Given this line of interpretation, contrary to media commentary, Netanyahu is likely pleased that his governing coalition includes the Religious Zionism (RZ) and Jewish Powerbloc. RZ, led by Bezalel Smotrich and Itamar Ben-Gvar seems useful, if not natural allies of Likud in launching this culminating phase of the Zionist Project, which involves territorial consolidation over the whole of the promised land and likely moves to inflict further dispossession of Palestinians—a second Nakba—from their native lands. Seen in this way, the Netanyahu declaration above amounts to a virtual road map, hopefully with RZ taking most of the blame for its inflammatory and likely violent implementation.

Given this background, the present context should be understood differently than the prevailing mode of reporting on the most right-wing and extremist government in the history of Israel and the awkwardness of relying on a coalition that gives dangerous influence to RZ. It is instructive to notice that most of the regrets expressed in the U.S. about the outcome in the 2022 Israeli elections are its possible negative impact on support for Israel in the liberal democracies, especially, among predominantly secular dominant communities in the Jewish diaspora. Little empathy or concern is expressed by the probability of intensifying suffering endured by the Palestinians, whose plight has been subject to Orientalist erasures throughout the struggle.

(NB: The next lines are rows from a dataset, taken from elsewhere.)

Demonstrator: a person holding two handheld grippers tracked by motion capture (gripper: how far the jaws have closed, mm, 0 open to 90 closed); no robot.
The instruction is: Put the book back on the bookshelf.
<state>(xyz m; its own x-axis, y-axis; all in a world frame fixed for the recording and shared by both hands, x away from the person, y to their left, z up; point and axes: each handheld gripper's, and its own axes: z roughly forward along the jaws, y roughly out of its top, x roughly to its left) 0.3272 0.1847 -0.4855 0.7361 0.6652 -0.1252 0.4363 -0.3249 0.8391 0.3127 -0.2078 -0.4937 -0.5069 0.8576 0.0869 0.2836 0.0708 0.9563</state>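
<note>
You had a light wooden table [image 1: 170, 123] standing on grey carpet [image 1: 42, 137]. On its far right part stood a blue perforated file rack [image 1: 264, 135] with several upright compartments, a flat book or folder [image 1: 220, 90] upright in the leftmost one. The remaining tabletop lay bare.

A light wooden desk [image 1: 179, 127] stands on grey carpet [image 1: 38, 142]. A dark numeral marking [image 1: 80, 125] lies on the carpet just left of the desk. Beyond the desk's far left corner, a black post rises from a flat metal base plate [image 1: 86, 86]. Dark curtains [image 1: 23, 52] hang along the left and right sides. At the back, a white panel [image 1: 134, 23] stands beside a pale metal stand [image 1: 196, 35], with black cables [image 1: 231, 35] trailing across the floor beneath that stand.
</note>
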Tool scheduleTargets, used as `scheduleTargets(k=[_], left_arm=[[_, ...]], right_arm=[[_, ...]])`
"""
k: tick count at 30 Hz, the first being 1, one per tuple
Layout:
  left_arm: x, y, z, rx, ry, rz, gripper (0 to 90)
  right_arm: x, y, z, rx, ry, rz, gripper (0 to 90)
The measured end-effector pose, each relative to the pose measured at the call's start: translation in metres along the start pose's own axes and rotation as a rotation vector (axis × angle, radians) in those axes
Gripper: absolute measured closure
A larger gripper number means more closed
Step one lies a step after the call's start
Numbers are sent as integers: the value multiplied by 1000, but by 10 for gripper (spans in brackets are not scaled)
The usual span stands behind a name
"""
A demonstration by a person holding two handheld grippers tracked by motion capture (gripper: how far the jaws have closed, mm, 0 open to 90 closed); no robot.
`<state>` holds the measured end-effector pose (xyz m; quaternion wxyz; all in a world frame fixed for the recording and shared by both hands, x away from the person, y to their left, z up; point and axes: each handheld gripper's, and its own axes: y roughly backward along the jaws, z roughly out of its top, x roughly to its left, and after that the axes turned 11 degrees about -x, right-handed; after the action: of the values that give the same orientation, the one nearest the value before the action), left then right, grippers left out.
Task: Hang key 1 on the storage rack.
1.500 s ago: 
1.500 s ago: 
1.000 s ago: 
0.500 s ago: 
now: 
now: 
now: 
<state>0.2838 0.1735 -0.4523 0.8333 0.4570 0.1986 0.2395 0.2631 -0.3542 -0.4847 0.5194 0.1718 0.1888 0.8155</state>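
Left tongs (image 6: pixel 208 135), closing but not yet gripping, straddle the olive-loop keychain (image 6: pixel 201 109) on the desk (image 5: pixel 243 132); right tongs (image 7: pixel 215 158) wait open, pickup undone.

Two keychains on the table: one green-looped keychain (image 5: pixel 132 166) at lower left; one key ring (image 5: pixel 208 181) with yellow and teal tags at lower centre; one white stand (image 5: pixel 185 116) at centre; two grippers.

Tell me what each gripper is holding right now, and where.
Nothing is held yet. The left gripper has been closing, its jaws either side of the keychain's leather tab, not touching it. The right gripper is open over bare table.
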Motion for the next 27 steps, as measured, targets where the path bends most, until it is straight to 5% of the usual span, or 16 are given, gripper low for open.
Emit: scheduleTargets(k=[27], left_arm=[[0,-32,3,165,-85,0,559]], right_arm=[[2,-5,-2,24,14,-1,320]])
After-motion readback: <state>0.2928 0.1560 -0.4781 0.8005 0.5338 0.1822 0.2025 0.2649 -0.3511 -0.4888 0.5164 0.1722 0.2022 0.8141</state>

In Biden’s undoubtedly unconscious display of such Orientalist insensitivity to Palestinian rights, much less their  legitimate aspirations, the wording of an official statement congratulating Netanyahu, Biden warrants scrutiny: “I look forward to working with Prime Minister Netanyahu, who has been my friend for decades, to jointly address the many challenges and opportunities facing Israel and the Middle East region, including threats from Iran.” In the same text, the American president asserts that “the United States will continue to support the two-state solution and to oppose policies that endanger its viability or contradict our mutual interests and values.”

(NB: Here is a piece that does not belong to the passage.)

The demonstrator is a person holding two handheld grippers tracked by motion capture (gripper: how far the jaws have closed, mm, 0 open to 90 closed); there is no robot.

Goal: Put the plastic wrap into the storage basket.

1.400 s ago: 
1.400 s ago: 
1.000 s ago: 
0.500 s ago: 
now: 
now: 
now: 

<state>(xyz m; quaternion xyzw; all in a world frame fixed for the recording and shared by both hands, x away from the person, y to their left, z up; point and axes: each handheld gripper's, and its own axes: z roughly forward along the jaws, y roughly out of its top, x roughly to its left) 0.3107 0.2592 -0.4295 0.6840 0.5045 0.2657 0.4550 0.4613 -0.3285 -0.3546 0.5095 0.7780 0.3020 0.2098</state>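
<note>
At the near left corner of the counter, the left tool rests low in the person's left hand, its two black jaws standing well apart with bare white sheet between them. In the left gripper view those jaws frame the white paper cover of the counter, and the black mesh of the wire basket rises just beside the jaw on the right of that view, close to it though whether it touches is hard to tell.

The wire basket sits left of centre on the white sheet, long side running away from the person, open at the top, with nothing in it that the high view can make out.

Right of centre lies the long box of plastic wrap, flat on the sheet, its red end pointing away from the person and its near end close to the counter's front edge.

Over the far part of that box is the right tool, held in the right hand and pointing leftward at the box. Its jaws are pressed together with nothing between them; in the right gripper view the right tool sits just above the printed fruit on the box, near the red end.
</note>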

Most pro-Israeli commentary on the shift to the right on the part of the Israeli voting public attributes the extremist outcome in the November elections to either the absence of ‘a partner’ in the search for peace, a response to Palestinian ‘terrorism’ or the rising influence of the religious right within Israel, and the emboldening effects of the normalization agreements (so-call Abraham Accords) reached in 2020 during the last months of the Trump presidency. Undoubtedly, these contextual factors were influential in persuading a larger segment of Israeli voters to swallow their dislike of a governing coalition that gave strong influence to RZ, seemingly the foretaste of a now plausible Jewish theocratic fascism, preferring their hopes of a unilaterally imposed Israeli ‘victory’ scenario to the hypocritical uncertainties of the diplomatic status quo that is disinterested in negotiating a political compromise with its Palestinian counterpart.

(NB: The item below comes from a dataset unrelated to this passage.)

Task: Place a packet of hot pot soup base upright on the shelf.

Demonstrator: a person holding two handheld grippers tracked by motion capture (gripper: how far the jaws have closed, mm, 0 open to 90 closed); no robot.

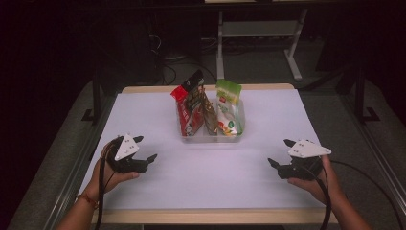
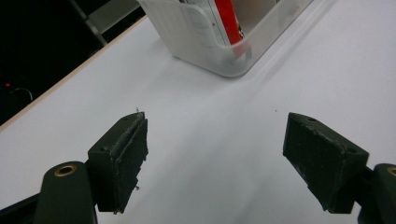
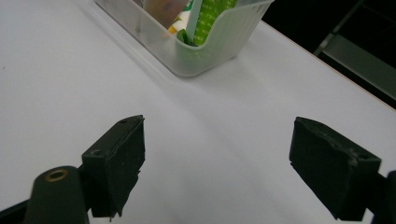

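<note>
Bin (image 1: 187, 137): clear plastic, set mid-table toward far edge, within reach of both sides.
Packets (image 1: 229, 108): stood upright in bin, tops exposed for gripping.
Left gripper (image 1: 146, 148): held near front-left, jaws spread wide, nothing held.
Right gripper (image 1: 280, 155): held front-right, jaws wide, nothing held.
Table (image 1: 143, 115): white top.
</note>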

My own encounters with liberal Zionists in America emphasized that Israeli goodwill with respect to a political deal with the Palestinians had run into a brick wall of Palestinian hard-line opposition, an indirect validation of the ‘no partner’ excuse, or at best, the false symmetry of blaming both sides in a situation where one side was the oppressor and the other the oppressed, a situation accentuated by the insistence that Israeli’s closest ally and geopolitical source of security serve as an intermediary. Nothing exhibited Palestinian weakness more dramatically than their willingness to rely on such a flawed diplomatic process for the realization of their prospect of such basic rights as self-determination.

While these factors have been endlessly analyzed in piecing together in composing an exoteric or public narrative, the real story—the deep roots of these developments—is yet to be told. It is bound up with an esoteric or secret narrative that antedates the establishment of Israel in 1948, and whose slow unfolding involved the pragmatic adaptation of the utopian character of the Zionist Project of recovering Palestine during a period when these ultimate goals seemed hopelessly out of reach.